> [Recorded data]
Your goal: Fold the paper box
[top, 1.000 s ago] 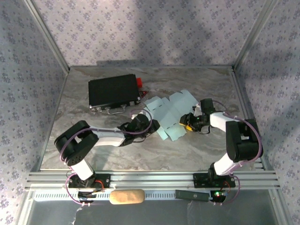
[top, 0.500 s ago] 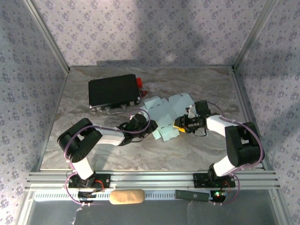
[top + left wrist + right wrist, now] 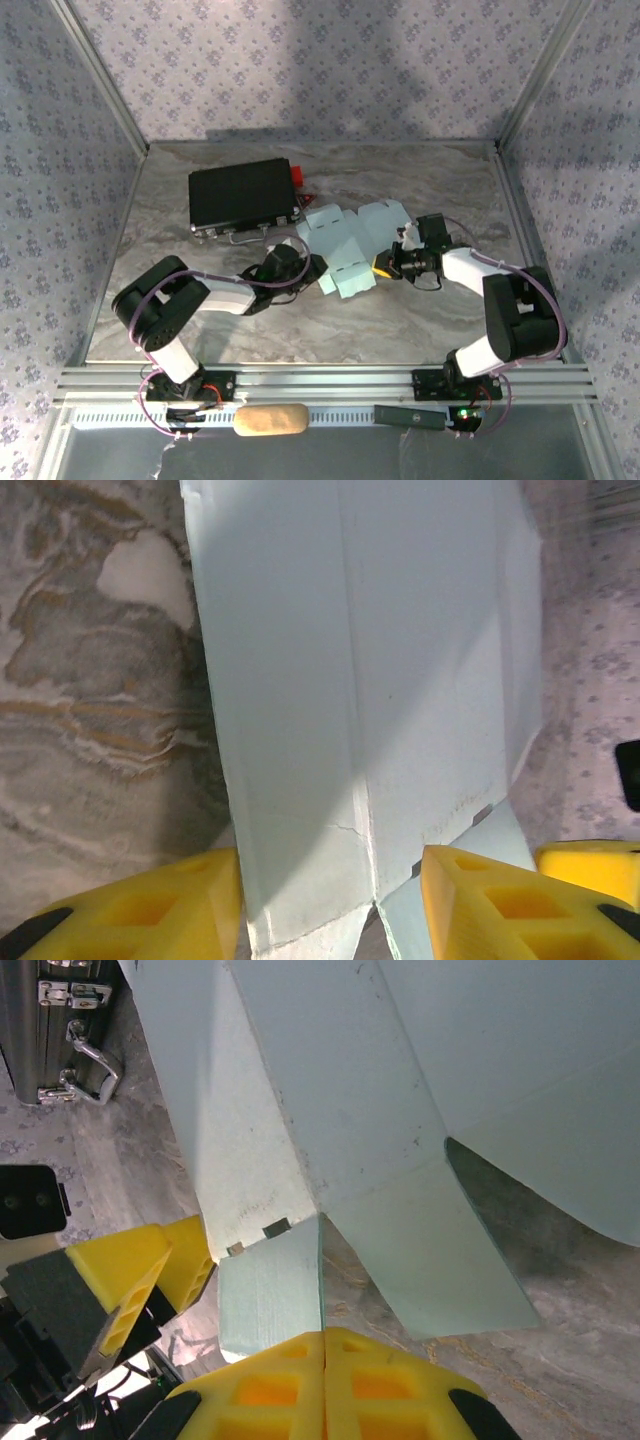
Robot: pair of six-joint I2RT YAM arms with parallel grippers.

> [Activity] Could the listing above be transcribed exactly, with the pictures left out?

> [Written reply]
Your goal: Fold the paper box
[top, 1.000 s ago] 
[top, 0.500 s ago] 
[top + left wrist + right wrist, now] 
Robot: pair of six-joint I2RT YAM arms with parallel grippers.

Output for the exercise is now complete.